Directions for this task: All of the material must be duplicated exactly, line by line.
================================
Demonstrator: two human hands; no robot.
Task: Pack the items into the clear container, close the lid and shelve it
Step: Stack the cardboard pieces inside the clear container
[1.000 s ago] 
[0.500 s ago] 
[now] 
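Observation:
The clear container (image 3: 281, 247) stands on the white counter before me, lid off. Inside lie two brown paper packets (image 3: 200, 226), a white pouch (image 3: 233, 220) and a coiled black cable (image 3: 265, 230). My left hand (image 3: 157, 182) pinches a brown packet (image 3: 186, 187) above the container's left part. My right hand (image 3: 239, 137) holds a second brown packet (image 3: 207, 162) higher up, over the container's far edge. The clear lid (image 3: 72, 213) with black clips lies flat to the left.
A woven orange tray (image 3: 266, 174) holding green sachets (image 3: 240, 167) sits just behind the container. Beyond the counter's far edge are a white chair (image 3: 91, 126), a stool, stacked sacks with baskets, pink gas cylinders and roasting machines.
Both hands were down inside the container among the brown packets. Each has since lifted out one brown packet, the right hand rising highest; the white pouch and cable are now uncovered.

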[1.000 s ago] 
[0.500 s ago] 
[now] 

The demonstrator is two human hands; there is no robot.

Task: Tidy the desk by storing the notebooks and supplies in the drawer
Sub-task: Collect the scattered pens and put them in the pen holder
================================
Your solution:
Demonstrator: two human hands; no robot.
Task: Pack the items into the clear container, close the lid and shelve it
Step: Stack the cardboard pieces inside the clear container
[1.000 s ago] 
[0.500 s ago] 
[now] 
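Observation:
The clear container (image 3: 281, 247) stands on the white counter before me, lid off. Inside lie two brown paper packets (image 3: 200, 226), a white pouch (image 3: 233, 220) and a coiled black cable (image 3: 265, 230). My left hand (image 3: 157, 182) pinches a brown packet (image 3: 186, 187) above the container's left part. My right hand (image 3: 239, 137) holds a second brown packet (image 3: 207, 162) higher up, over the container's far edge. The clear lid (image 3: 72, 213) with black clips lies flat to the left.
A woven orange tray (image 3: 266, 174) holding green sachets (image 3: 240, 167) sits just behind the container. Beyond the counter's far edge are a white chair (image 3: 91, 126), a stool, stacked sacks with baskets, pink gas cylinders and roasting machines.
Both hands were down inside the container among the brown packets. Each has since lifted out one brown packet, the right hand rising highest; the white pouch and cable are now uncovered.
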
[1.000 s ago] 
[0.500 s ago] 
[now] 

The demonstrator is two human hands; there is no robot.

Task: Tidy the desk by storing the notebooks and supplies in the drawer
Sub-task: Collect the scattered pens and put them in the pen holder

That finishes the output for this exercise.